■ Work required
Keep only the lines of the data below that contain "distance", and copy them.

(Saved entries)
============================================================

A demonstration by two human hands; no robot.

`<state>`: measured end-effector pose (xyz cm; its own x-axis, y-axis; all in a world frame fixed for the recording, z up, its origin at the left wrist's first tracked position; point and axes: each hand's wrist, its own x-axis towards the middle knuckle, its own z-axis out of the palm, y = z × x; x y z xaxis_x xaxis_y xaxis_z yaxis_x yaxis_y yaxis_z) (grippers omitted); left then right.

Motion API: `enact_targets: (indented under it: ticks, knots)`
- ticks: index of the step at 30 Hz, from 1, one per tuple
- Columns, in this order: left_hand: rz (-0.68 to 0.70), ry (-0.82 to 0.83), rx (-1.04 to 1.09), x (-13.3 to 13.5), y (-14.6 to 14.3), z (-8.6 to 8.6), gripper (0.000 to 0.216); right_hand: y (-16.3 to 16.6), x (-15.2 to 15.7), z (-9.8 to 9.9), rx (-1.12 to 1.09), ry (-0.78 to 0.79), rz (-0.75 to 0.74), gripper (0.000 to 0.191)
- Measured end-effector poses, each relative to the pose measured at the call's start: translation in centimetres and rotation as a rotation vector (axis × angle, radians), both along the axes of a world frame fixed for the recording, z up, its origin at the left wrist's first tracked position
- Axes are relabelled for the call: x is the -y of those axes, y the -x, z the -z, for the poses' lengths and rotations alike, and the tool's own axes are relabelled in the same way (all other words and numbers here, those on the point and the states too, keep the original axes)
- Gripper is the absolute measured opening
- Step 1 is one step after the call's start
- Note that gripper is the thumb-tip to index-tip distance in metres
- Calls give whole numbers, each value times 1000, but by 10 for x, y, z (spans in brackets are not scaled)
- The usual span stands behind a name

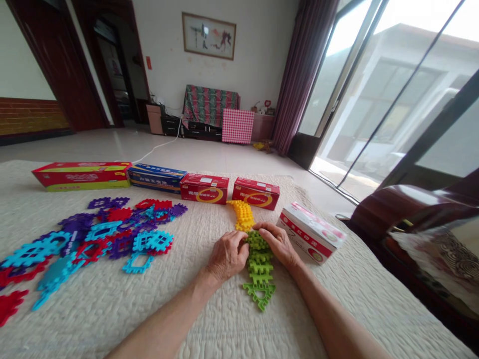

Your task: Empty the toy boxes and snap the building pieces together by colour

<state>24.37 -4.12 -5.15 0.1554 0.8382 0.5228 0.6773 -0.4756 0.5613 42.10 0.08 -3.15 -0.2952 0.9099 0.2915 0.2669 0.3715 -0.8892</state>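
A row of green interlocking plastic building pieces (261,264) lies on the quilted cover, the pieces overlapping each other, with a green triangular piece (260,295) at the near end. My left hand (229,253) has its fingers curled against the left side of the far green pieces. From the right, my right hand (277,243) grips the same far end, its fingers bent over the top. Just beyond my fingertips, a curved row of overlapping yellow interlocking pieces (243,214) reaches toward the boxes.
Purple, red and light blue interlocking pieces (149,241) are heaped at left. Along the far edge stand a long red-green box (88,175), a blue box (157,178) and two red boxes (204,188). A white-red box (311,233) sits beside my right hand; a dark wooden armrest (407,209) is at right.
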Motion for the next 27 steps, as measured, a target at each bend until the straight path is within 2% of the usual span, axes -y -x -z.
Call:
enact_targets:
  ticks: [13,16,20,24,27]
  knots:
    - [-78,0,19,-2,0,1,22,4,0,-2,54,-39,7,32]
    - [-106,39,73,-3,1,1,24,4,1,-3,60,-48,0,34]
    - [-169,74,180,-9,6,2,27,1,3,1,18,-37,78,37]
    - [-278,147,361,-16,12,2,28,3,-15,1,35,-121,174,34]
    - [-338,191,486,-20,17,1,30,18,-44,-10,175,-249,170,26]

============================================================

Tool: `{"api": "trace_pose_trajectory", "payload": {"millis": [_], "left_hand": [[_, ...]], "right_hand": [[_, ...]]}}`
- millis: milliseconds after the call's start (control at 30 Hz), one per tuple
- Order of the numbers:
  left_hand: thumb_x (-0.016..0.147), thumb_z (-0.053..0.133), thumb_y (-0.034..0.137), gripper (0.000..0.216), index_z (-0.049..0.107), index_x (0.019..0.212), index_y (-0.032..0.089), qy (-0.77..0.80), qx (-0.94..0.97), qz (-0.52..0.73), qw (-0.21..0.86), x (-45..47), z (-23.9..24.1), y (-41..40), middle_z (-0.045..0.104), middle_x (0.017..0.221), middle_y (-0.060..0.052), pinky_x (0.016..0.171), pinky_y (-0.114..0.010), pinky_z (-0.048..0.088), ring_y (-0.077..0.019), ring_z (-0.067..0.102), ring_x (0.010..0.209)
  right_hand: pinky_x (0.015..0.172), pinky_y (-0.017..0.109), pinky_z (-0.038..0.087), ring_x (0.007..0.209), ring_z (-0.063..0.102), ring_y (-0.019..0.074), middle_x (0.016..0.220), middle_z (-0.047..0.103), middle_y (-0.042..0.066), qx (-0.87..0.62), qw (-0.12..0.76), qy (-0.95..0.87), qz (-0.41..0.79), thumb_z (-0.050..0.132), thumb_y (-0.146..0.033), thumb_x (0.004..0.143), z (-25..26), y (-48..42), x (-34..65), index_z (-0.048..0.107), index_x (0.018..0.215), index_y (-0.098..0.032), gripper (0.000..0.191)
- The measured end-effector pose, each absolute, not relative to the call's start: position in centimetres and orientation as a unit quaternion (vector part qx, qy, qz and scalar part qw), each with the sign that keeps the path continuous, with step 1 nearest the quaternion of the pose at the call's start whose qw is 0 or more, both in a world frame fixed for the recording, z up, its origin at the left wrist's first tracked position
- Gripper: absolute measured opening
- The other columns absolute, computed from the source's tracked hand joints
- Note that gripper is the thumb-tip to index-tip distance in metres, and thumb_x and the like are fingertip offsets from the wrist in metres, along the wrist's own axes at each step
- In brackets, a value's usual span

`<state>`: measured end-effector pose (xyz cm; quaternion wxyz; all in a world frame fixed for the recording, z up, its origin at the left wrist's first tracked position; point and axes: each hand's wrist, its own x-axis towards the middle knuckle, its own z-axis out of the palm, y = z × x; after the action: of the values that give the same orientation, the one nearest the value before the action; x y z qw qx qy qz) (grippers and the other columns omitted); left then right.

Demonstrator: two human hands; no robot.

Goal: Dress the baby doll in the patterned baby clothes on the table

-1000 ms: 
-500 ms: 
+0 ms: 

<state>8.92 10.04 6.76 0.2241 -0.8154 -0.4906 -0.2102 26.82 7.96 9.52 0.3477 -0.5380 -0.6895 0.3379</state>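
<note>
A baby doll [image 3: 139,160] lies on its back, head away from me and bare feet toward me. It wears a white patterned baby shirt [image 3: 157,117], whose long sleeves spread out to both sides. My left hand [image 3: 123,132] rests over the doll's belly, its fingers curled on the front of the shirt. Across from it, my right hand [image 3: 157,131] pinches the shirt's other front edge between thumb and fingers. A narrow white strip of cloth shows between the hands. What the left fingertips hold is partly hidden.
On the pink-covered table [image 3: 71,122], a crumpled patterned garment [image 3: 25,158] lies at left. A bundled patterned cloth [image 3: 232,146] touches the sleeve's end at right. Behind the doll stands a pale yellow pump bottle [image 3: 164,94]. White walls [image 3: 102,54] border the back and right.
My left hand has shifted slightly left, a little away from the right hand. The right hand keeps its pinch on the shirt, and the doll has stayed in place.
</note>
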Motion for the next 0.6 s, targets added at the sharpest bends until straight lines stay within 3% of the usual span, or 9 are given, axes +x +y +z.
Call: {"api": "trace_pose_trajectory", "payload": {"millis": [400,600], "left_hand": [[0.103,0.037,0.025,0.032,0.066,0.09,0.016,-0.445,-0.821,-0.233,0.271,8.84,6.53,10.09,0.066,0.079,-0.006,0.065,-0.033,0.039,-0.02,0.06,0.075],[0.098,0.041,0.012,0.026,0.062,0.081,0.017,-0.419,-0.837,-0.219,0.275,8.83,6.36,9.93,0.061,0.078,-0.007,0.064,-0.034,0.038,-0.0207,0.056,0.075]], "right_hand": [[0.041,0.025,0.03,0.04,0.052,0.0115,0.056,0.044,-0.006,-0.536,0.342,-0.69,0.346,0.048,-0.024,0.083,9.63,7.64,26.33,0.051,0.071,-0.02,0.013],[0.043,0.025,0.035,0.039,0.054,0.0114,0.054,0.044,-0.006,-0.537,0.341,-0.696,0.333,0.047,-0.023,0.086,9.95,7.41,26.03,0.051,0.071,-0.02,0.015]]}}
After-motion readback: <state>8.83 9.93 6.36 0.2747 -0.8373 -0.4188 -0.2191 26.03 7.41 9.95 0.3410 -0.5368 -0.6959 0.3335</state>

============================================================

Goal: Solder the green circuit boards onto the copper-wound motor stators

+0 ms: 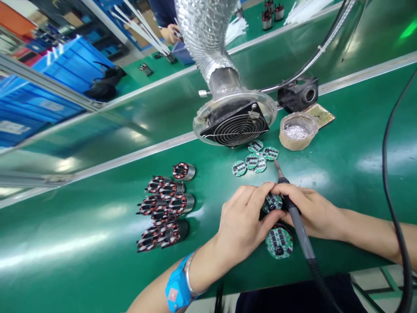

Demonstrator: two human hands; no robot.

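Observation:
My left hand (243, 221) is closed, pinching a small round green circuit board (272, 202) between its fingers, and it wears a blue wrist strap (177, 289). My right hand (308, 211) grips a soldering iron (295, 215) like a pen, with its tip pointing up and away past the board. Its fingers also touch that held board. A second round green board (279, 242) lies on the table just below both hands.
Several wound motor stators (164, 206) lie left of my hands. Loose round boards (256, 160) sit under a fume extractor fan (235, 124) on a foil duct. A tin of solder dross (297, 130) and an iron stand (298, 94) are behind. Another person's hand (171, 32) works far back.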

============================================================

■ Response area
- Note that gripper is the thumb-tip to index-tip distance in metres
- Note that gripper is the thumb-tip to index-tip distance in metres, and thumb_x and the like are fingertip offsets from the wrist in metres, along the wrist's own axes at each step

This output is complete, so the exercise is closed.